# About this task
Go through the material under this sentence. Return every line holding "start".

# Information provided
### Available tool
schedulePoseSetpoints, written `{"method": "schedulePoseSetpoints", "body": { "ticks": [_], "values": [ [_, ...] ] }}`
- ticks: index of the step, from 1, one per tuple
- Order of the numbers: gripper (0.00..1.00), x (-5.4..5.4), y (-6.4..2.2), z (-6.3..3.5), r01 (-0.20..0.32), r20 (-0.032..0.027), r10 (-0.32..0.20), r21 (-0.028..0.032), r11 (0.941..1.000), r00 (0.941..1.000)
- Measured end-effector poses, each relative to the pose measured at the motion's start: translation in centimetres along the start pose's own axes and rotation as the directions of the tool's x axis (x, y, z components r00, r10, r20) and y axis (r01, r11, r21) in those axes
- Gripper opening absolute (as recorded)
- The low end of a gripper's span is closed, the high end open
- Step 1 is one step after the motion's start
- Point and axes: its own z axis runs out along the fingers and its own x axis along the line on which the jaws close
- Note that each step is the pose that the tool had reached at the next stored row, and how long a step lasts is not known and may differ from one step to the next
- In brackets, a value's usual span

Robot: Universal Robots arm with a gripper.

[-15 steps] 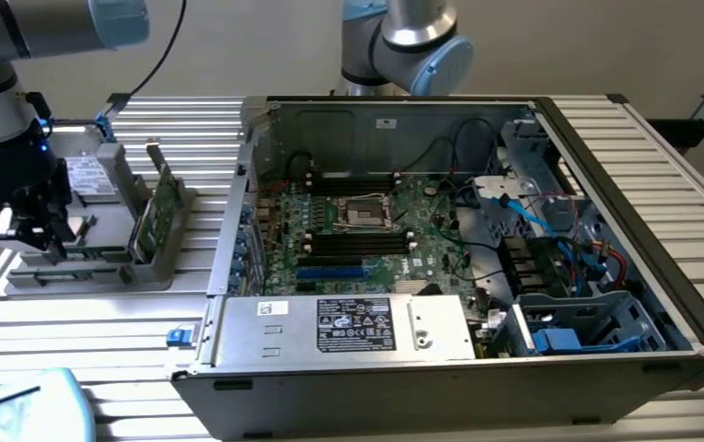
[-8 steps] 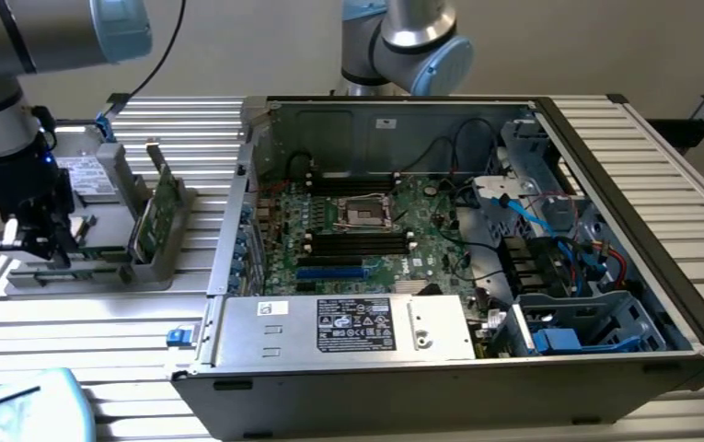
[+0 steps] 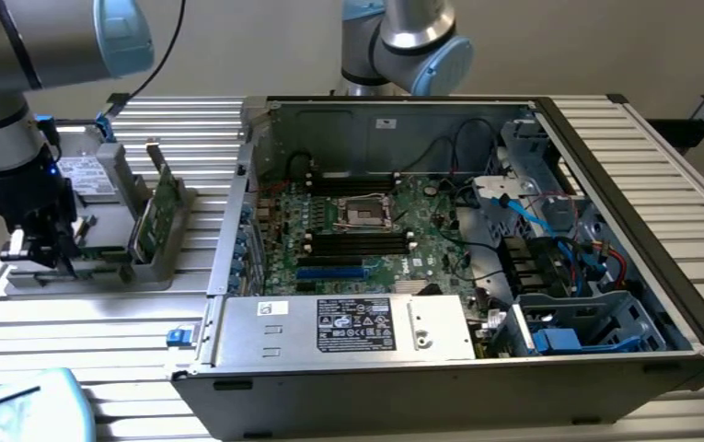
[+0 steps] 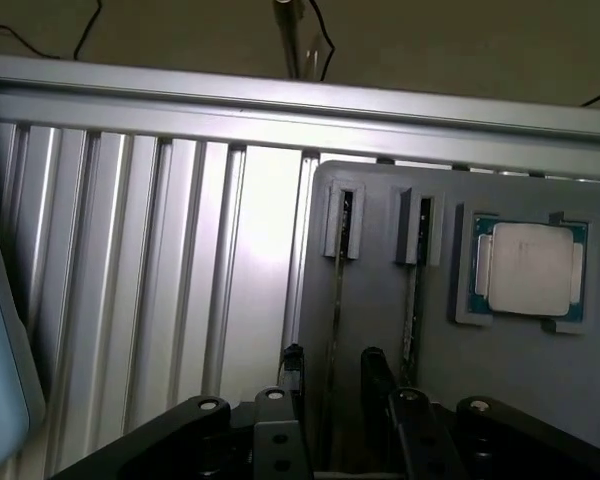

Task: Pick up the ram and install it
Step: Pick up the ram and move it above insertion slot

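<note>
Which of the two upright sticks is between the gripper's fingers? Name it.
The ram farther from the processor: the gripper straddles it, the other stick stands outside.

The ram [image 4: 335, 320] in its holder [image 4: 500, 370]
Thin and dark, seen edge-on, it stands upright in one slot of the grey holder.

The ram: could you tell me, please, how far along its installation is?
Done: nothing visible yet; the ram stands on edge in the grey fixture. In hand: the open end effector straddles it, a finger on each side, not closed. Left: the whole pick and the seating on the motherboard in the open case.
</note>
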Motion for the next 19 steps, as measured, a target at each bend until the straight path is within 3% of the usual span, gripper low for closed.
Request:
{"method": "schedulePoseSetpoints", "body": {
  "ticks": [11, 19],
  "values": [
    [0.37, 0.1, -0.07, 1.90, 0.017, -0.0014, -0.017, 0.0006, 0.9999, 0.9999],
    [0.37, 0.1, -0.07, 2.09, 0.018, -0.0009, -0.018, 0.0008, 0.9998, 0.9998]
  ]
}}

# Written reply
- Measured end-effector poses, each relative to the pose measured at the motion's start: translation in centimetres along the start pose's own axes and rotation as the directions of the tool's x axis (x, y, z components r00, r10, r20) and y axis (r01, r11, r21) in those axes
- Step 1 is one step after the motion's start

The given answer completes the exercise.